Your task:
Reproduce only what runs from the line containing "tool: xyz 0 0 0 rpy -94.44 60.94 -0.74" to the line containing "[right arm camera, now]" in the records below, inclusive. Keep it exact, and keep the pictures out.

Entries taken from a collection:
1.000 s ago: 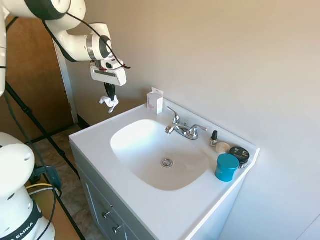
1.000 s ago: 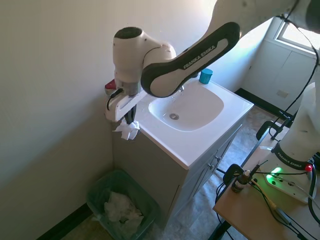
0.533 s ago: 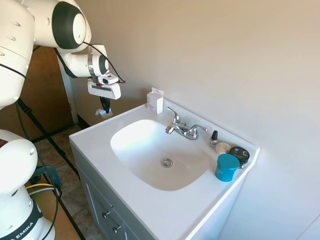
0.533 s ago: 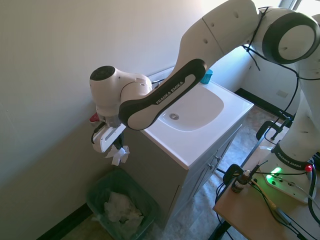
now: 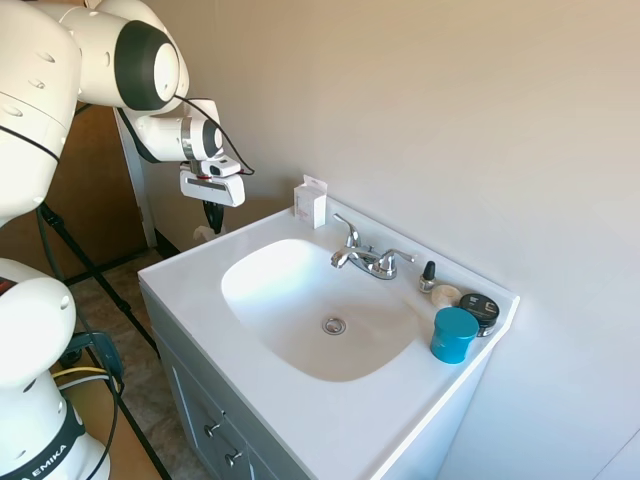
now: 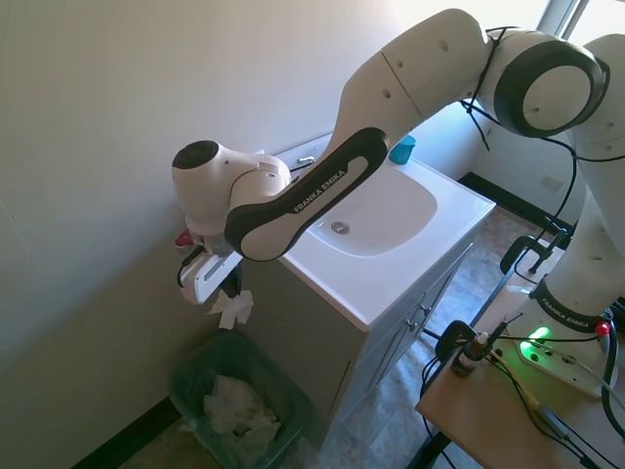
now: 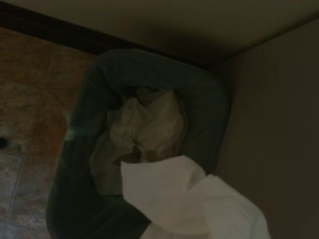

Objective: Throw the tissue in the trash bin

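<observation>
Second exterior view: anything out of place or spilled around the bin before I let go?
Nothing stands out. The trash bin stands upright on the floor beside the vanity, crumpled paper inside and none on the floor around it. The gripper holds the tissue above the bin's opening.

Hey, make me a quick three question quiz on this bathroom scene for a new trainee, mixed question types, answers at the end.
1. True or false: the crumpled white paper tissue already lies inside the dark green plastic trash bin.
2. Multiple choice: where is the tool? A) over the white sink basin B) beside the vanity, above the bin C) at the chrome faucet
3. Fill in: the bin already holds crumpled white ____.

Key: 1. False, the tool holds it above the bin. 2. B. 3. paper.
</observation>
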Robot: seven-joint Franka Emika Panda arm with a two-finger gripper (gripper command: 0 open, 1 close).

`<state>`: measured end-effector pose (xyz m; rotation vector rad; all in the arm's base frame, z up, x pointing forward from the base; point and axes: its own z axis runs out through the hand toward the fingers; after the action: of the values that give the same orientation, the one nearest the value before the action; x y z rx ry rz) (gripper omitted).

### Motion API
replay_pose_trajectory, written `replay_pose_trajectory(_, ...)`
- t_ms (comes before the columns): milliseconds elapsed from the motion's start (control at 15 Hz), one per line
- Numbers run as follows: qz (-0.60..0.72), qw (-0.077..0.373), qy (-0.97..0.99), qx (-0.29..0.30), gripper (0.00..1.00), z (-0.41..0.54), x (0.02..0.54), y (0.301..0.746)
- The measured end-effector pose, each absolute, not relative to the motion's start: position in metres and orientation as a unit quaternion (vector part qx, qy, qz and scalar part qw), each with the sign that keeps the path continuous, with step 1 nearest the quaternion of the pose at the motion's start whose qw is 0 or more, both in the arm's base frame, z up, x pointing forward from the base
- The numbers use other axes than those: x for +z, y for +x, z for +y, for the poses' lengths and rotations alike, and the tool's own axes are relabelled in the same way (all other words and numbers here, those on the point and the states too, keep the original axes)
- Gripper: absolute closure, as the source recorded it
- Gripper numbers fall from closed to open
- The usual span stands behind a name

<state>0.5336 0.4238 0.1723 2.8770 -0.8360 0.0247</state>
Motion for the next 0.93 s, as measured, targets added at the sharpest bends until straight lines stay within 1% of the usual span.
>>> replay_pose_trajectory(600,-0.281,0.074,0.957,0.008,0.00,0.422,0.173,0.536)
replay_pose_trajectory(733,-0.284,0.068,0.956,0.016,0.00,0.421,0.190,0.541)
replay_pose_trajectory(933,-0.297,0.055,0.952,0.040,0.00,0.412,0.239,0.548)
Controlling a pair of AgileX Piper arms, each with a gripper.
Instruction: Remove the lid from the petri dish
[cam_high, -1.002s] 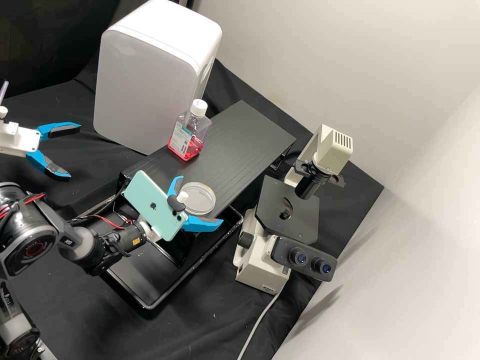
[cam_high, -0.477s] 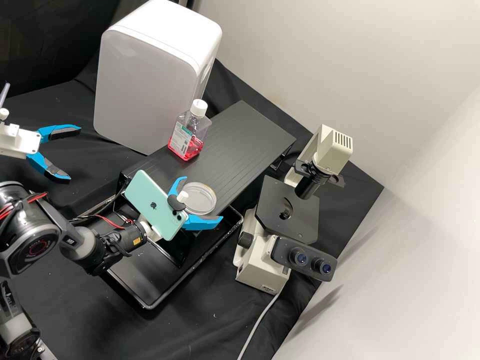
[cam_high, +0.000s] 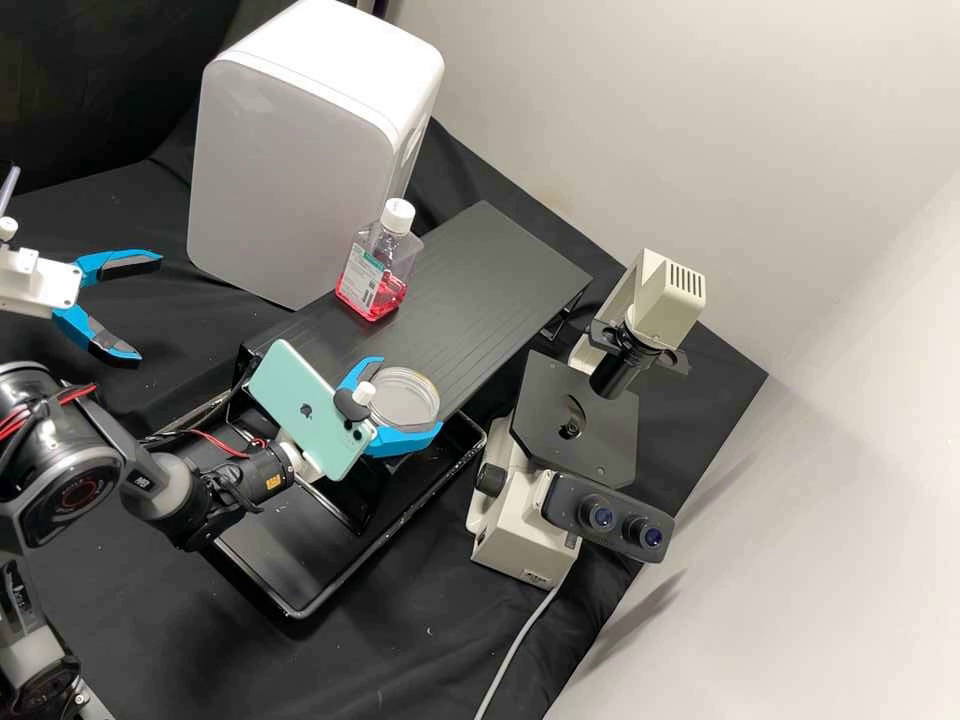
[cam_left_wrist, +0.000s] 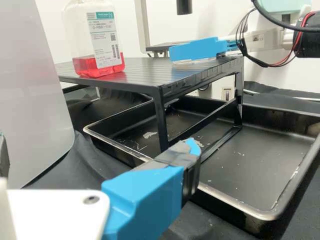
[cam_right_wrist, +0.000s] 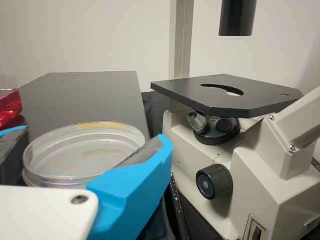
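Right claw (cam_high: 410, 396) clenched across the dish (cam_right_wrist: 75, 167), one blue finger each side, grey pad (cam_right_wrist: 142, 151) pressed to the rim of the lid (cam_right_wrist: 82, 142) as far as I can judge; can't tell whether the pads catch the lid alone or the base under it too. Dish sits on the black shelf (cam_high: 490, 270) near the front corner, the one closest to the microscope (cam_high: 560, 470), well apart from the bottle (cam_high: 375, 268) of red liquid at the shelf's other side. Left claw (cam_high: 140, 305) spread open, holding nothing, off to the side over the bench (cam_high: 400, 640), well apart from the shelf. Step in hand, my read: lift the lid off. I'd grip high on the rim with a light squeeze, since thin clear plastic may flex or pop out, then rise straight up and level so the base doesn't drag toward the shelf edge and the tray (cam_left_wrist: 235, 201) below; if the base comes up too, set down and regrip higher. Lid looks clear, round, shallow, seated flat, yellowish strip along its far rim
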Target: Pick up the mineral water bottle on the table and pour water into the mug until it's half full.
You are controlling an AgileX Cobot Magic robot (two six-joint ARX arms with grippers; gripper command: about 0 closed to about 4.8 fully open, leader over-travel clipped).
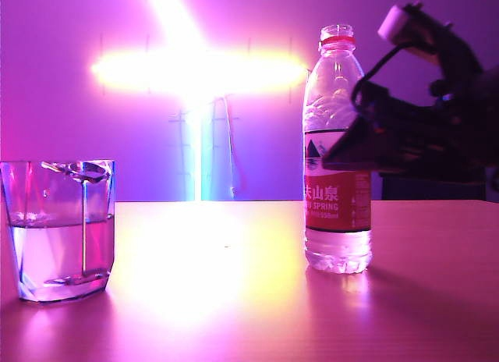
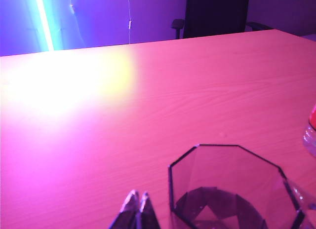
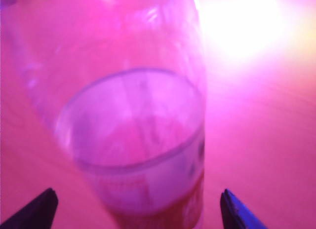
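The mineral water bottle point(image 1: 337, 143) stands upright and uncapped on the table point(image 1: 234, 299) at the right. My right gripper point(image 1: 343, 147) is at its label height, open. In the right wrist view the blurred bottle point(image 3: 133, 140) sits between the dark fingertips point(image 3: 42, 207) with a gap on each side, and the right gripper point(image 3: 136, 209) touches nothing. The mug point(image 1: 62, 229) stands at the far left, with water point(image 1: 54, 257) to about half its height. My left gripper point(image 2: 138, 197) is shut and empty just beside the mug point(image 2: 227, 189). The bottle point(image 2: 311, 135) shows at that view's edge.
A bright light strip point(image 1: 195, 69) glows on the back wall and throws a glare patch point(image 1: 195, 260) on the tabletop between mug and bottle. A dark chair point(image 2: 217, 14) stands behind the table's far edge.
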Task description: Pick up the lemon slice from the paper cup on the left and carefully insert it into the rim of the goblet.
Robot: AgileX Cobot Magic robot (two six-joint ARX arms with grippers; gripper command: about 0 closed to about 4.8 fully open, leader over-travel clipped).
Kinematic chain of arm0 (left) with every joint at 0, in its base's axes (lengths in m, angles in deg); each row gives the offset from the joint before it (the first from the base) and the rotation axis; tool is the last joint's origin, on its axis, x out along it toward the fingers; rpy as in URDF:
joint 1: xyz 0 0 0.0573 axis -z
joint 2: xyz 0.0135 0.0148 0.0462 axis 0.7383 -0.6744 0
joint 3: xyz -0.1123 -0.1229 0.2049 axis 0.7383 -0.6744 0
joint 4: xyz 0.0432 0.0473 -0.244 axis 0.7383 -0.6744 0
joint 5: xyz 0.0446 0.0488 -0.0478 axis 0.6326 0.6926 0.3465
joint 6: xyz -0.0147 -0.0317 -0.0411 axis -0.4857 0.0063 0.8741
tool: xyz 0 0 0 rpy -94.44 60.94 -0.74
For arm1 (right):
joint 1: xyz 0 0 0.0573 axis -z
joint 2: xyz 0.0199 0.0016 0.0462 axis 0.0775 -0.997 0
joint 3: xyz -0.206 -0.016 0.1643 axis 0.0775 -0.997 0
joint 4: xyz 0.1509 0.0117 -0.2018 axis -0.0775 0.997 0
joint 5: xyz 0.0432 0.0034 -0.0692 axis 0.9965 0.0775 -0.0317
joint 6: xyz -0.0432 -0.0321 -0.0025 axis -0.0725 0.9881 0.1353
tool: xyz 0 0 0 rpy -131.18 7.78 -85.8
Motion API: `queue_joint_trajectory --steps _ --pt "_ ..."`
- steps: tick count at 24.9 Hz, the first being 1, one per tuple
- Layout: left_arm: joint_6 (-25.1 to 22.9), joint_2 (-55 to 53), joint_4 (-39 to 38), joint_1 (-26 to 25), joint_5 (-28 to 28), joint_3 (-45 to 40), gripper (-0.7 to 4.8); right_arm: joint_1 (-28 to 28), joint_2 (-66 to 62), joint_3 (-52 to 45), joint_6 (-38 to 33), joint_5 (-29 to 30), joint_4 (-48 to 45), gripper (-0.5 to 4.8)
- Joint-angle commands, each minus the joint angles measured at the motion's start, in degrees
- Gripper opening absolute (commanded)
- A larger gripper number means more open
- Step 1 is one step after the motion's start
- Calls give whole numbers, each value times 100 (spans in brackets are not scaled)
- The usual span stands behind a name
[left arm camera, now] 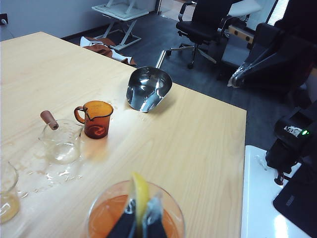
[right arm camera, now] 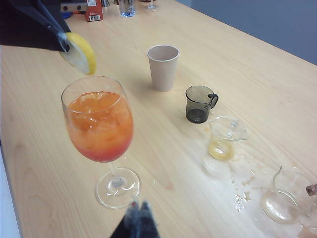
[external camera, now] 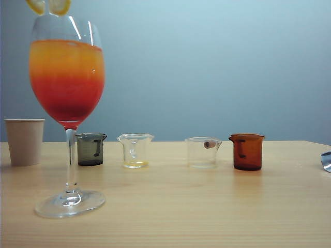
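One lemon slice (right arm camera: 79,53) hangs edge-on just above the rim of the goblet (external camera: 67,77), pinched between the clenched fingers of the left gripper (left arm camera: 143,218). In the exterior view two yellow bits show at the very top left of the frame, over the glass. In the left wrist view the slice (left arm camera: 140,198) stands upright over the orange drink, with the dark fingertips (left arm camera: 122,225) clamped on either side of it. I cannot tell whether the slice touches the rim.

The goblet stands at the left of the exterior view, nearer the camera than the rest, its drink shading from orange down to red. Behind it at the far left is the paper cup (external camera: 25,141). A row runs rightward from there: a dark grey beaker (external camera: 91,149), a clear beaker with a little yellow liquid (external camera: 135,150), a clear beaker with a brown handle stub (external camera: 202,152), and an amber beaker (external camera: 247,151). A metal scoop (left arm camera: 147,88) lies on the wooden table (external camera: 207,206) beyond the amber beaker.

The right gripper (right arm camera: 137,223) sits at the bottom edge of its own view, near the goblet's foot, tips together, holding nothing.
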Motion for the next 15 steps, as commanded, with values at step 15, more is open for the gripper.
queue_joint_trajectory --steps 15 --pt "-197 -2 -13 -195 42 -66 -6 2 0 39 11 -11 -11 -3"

Response to this task:
tool: xyz 0 0 0 rpy -94.44 60.94 -0.74
For arm1 (right):
joint 1: xyz 0 0 0.0573 axis -z
joint 2: xyz 0.0199 0.0016 0.0462 axis 0.0775 -0.997 0
joint 3: xyz -0.206 -0.016 0.1643 axis 0.0775 -0.997 0
joint 4: xyz 0.1509 0.0117 -0.2018 axis -0.0775 0.997 0
joint 5: xyz 0.0432 0.0034 -0.0692 axis 0.9965 0.0775 -0.0317
joint 6: xyz -0.0432 -0.0321 -0.0025 axis -0.0725 0.9881 0.1353
tool: xyz 0 0 0 rpy -131.18 7.78 -85.8
Motion API: `queue_joint_trajectory --steps _ --pt "_ ..."`
- steps: tick count at 24.9 Hz, the first being 1, one per tuple
- Layout: left_arm: joint_6 (-25.1 to 22.9), joint_2 (-55 to 53), joint_4 (-39 to 38), joint_1 (-26 to 25), joint_5 (-28 to 28), joint_3 (-45 to 40), gripper (-0.7 to 4.8); right_arm: joint_1 (-28 to 28), joint_2 (-66 to 62), joint_3 (-52 to 45), joint_6 (-38 to 33), joint_5 (-29 to 30), joint_4 (-48 to 45), gripper (-0.5 to 4.8)
- Joint-angle commands, each minus the joint angles measured at the motion's start, in degrees
- Gripper opening absolute (commanded)
- A larger gripper number means more open
- Step 1 is one step after the motion's start
- Calls give whole numbers, each value times 100 (spans in brackets are not scaled)
- The usual span stands behind a name
[left arm camera, now] 
[right arm camera, now] 

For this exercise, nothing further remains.